# EXERCISE BRIEF
Write out each record exactly as given, but do not include the pictures.

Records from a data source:
━━━━━━━━━━━━━━━━━━━━

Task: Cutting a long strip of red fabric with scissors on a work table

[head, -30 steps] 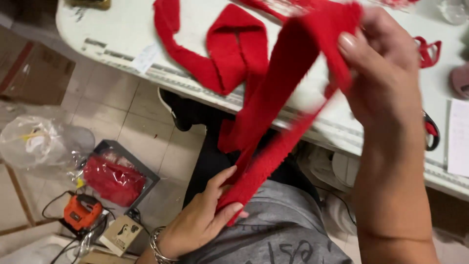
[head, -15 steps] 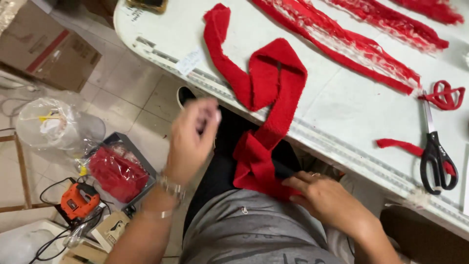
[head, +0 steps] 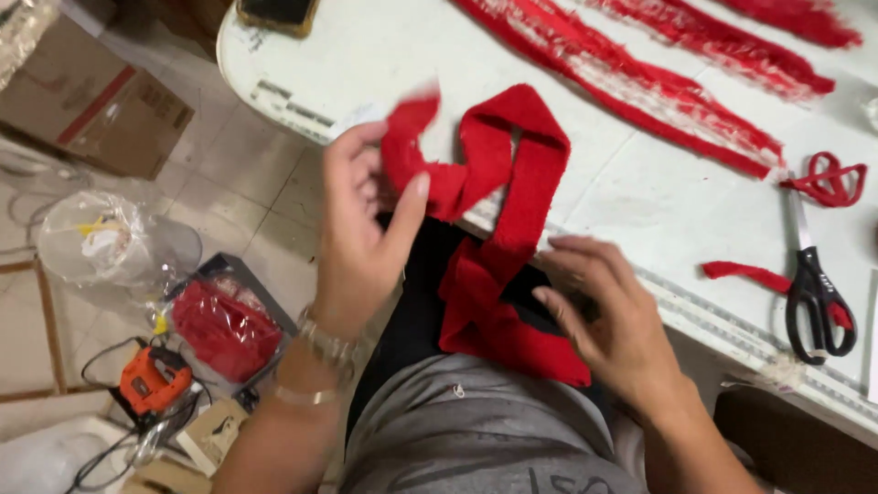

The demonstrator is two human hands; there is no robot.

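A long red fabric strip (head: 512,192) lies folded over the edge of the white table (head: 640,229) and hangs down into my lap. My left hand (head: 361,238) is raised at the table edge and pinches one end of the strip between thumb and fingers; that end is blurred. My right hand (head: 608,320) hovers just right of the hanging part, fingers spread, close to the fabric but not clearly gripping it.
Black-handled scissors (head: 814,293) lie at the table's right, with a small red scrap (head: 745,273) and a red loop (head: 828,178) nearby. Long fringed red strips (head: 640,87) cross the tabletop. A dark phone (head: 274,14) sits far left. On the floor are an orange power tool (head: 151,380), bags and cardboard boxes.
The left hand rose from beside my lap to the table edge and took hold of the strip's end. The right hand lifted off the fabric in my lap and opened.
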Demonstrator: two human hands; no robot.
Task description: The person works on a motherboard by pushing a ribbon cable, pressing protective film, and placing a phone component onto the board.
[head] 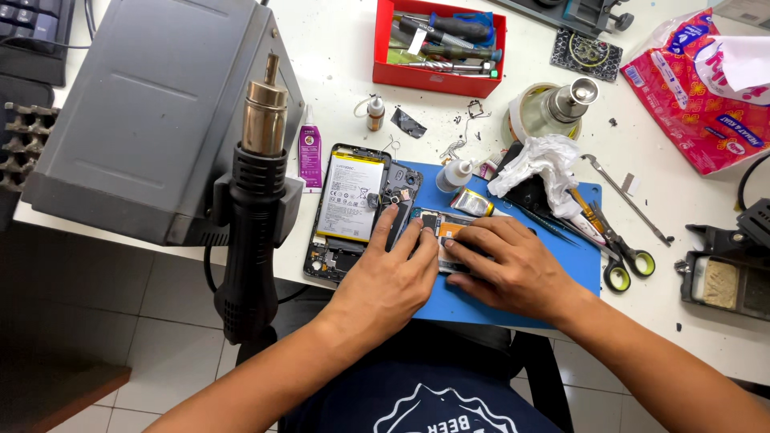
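Note:
On a blue work mat (513, 298) lies a small phone part (446, 226) with an orange patch, mostly covered by my fingers. My left hand (391, 277) presses on its left end, fingers stretched toward an opened phone (350, 210) with a white battery showing. My right hand (504, 263) lies flat over the right end of the part, fingertips pinching its edge. Both hands hold the part down on the mat.
A hot-air gun (253, 200) stands in a holder on a grey station (152, 112) at left. Red tool tray (438, 42), glue tube (310, 149), small bottles (454, 175), crumpled tissue (539, 162), scissors (618, 248), tape roll (539, 111), a pink packet (699, 88) surround the mat.

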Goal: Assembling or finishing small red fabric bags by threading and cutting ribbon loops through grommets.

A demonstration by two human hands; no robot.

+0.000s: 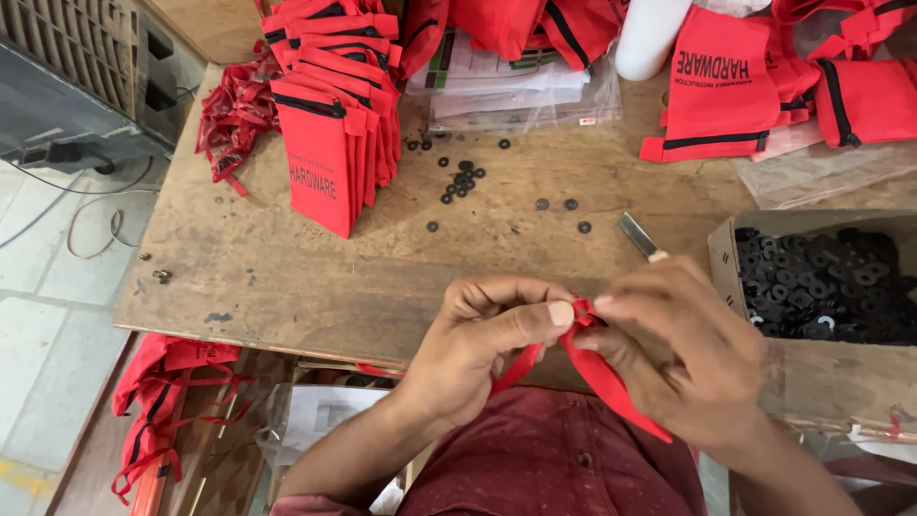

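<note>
Both hands meet at the near edge of a worn wooden table. My left hand pinches the top of a red ribbon between thumb and forefinger. My right hand grips the same ribbon from the right, its fingers curled around it. The ribbon's two tails hang down toward my dark red shirt. Just right of my right hand stands a cardboard box filled with black washers.
A fanned stack of red zip pouches lies at the table's back left, with more red pouches at the back right. Loose black washers scatter mid-table. A small blade lies near the box. Red ribbons are heaped far left.
</note>
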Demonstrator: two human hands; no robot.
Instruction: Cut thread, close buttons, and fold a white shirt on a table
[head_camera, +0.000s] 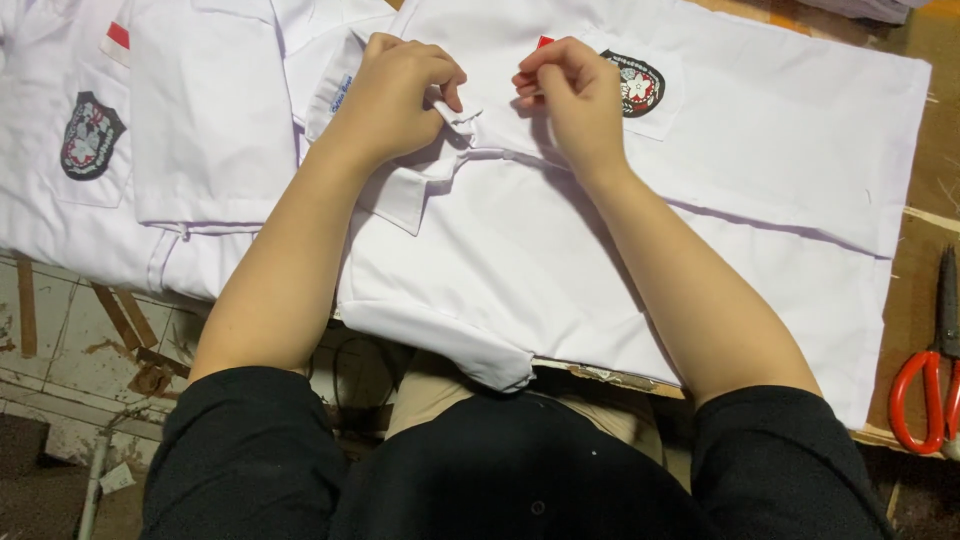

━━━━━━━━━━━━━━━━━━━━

# RESULT OF THE EXERCISE
Task: Cutting a long strip of red fabric with scissors on a work table

[head, -30 steps] 
[head, -15 steps] 
[head, +0 steps] 

The demonstrator is two human hands; there is no robot.

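A long red fabric strip (head: 512,192) lies folded over the edge of the white table (head: 640,229) and hangs down into my lap. My left hand (head: 361,238) is raised at the table edge and pinches one end of the strip between thumb and fingers; that end is blurred. My right hand (head: 608,320) hovers just right of the hanging part, fingers spread, close to the fabric but not clearly gripping it.
Black-handled scissors (head: 814,293) lie at the table's right, with a small red scrap (head: 745,273) and a red loop (head: 828,178) nearby. Long fringed red strips (head: 640,87) cross the tabletop. A dark phone (head: 274,14) sits far left. On the floor are an orange power tool (head: 151,380), bags and cardboard boxes.
The left hand rose from beside my lap to the table edge and took hold of the strip's end. The right hand lifted off the fabric in my lap and opened.
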Demonstrator: two human hands; no robot.
Task description: The person works on a motherboard by pushing a ribbon cable, pressing protective film, and placing a phone component onto the board.
[head] 
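Note:
On a blue work mat (513, 298) lies a small phone part (446, 226) with an orange patch, mostly covered by my fingers. My left hand (391, 277) presses on its left end, fingers stretched toward an opened phone (350, 210) with a white battery showing. My right hand (504, 263) lies flat over the right end of the part, fingertips pinching its edge. Both hands hold the part down on the mat.
A hot-air gun (253, 200) stands in a holder on a grey station (152, 112) at left. Red tool tray (438, 42), glue tube (310, 149), small bottles (454, 175), crumpled tissue (539, 162), scissors (618, 248), tape roll (539, 111), a pink packet (699, 88) surround the mat.
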
Goal: Assembling or finishing small red fabric bags by threading and cutting ribbon loops through grommets.

A demonstration by two human hands; no robot.

+0.000s: 

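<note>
Both hands meet at the near edge of a worn wooden table. My left hand pinches the top of a red ribbon between thumb and forefinger. My right hand grips the same ribbon from the right, its fingers curled around it. The ribbon's two tails hang down toward my dark red shirt. Just right of my right hand stands a cardboard box filled with black washers.
A fanned stack of red zip pouches lies at the table's back left, with more red pouches at the back right. Loose black washers scatter mid-table. A small blade lies near the box. Red ribbons are heaped far left.
</note>
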Demonstrator: two human hands; no robot.
Instruction: Cut thread, close buttons, and fold a white shirt on a table
[head_camera, +0.000s] 

Nothing more is needed to complete the output.